● Assignment
From the data below, repeat exactly the lines from the line with "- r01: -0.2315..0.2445" to the line with "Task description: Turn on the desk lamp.", both included.

● Dataset excerpt
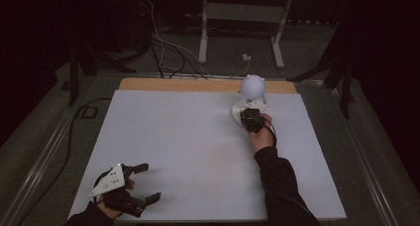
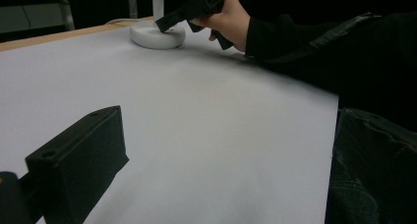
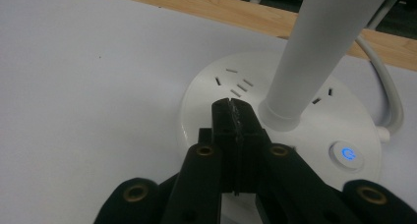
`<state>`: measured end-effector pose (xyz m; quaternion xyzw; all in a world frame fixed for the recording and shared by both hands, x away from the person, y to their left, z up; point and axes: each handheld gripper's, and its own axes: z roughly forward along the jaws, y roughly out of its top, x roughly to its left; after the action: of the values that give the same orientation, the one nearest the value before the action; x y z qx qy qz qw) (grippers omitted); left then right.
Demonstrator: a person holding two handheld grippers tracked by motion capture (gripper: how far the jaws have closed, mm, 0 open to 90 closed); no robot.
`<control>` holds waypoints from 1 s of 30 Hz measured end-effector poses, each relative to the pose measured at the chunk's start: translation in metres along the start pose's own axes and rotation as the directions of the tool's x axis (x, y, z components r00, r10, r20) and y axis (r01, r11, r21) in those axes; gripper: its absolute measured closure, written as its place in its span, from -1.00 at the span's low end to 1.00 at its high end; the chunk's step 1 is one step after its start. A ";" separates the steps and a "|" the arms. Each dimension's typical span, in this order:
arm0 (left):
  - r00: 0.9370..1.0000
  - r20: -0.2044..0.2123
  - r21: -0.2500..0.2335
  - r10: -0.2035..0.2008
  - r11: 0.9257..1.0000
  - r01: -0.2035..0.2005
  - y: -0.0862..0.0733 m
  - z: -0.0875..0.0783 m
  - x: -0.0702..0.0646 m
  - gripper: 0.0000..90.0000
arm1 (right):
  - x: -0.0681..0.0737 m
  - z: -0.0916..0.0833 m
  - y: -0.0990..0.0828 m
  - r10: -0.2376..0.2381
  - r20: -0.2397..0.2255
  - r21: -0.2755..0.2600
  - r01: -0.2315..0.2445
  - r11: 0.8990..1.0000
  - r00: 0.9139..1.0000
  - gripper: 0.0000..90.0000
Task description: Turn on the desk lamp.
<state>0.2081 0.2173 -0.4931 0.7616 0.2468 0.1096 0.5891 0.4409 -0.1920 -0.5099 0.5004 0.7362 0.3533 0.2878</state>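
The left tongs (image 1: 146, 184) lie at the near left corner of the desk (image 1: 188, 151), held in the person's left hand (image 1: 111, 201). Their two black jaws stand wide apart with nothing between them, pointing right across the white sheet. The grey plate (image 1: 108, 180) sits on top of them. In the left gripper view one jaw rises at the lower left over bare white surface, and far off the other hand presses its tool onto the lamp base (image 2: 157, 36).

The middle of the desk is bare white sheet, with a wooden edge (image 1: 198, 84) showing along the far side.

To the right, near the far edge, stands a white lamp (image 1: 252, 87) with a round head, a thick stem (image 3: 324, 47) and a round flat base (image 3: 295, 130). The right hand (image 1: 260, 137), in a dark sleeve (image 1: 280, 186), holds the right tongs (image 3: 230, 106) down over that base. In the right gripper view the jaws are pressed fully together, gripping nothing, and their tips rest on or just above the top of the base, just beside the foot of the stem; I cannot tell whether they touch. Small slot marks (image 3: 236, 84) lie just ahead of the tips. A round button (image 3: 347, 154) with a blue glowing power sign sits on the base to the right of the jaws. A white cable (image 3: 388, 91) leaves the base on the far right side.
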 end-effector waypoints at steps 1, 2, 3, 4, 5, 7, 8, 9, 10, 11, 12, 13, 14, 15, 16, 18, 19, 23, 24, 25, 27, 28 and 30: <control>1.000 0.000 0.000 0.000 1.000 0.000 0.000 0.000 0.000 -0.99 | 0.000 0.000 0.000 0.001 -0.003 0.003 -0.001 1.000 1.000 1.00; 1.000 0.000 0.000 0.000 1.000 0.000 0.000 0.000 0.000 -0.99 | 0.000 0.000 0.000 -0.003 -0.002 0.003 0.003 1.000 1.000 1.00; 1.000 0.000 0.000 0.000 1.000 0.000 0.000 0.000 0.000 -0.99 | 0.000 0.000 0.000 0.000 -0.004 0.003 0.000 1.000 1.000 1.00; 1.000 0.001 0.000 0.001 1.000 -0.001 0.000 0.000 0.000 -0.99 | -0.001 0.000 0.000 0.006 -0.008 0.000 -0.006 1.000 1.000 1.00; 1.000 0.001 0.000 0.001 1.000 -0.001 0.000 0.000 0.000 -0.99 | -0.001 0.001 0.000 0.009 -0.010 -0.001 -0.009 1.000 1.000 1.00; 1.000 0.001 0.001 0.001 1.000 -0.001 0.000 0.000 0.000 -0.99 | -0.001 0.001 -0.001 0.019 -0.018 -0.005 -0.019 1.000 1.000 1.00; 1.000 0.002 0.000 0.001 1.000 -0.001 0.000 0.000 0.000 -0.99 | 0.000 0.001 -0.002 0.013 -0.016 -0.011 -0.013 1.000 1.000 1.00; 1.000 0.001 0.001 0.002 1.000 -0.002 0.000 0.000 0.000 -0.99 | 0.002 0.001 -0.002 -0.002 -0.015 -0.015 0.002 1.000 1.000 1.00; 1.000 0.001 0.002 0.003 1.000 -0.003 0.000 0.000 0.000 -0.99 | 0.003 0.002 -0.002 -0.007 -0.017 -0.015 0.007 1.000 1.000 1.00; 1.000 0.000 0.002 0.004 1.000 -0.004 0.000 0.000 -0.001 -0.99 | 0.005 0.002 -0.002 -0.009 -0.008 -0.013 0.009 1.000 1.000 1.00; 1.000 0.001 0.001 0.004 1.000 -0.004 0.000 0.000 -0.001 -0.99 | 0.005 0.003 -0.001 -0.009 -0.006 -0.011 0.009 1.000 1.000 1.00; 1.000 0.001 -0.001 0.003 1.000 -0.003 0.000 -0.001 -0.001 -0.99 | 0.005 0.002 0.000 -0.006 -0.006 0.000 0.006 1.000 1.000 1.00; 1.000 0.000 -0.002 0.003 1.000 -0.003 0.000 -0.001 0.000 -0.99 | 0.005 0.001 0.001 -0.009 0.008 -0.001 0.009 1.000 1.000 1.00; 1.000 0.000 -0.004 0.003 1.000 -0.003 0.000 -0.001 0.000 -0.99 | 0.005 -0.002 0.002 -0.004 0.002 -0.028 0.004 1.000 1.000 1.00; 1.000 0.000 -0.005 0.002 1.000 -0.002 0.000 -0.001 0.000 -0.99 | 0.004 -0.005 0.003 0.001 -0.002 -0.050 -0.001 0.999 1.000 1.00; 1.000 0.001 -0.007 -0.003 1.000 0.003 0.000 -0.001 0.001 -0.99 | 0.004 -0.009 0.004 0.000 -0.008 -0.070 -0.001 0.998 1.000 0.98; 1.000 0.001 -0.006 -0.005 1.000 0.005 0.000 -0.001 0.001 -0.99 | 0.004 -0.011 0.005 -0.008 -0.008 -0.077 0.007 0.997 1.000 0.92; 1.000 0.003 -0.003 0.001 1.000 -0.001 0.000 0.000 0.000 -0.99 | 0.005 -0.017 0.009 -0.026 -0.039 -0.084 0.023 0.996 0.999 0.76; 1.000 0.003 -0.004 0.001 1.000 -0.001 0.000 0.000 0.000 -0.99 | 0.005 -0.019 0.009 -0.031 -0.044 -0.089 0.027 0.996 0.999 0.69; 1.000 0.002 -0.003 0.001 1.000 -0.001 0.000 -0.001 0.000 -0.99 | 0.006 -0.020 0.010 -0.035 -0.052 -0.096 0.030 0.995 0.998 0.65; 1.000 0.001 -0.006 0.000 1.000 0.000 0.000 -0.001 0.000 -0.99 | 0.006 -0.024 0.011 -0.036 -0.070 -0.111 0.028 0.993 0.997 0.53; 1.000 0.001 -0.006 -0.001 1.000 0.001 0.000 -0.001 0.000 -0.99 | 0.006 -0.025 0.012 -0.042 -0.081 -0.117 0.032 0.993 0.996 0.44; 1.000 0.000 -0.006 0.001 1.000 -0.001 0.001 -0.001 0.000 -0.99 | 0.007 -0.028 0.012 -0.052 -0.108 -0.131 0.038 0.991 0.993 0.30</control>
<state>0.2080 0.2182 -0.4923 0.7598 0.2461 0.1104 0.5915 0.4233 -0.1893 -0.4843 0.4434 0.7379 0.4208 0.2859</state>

● Response
  - r01: -0.2315..0.2445
  - r11: 0.8990..1.0000
  - r00: 0.9139..1.0000
  - gripper: 0.0000..90.0000
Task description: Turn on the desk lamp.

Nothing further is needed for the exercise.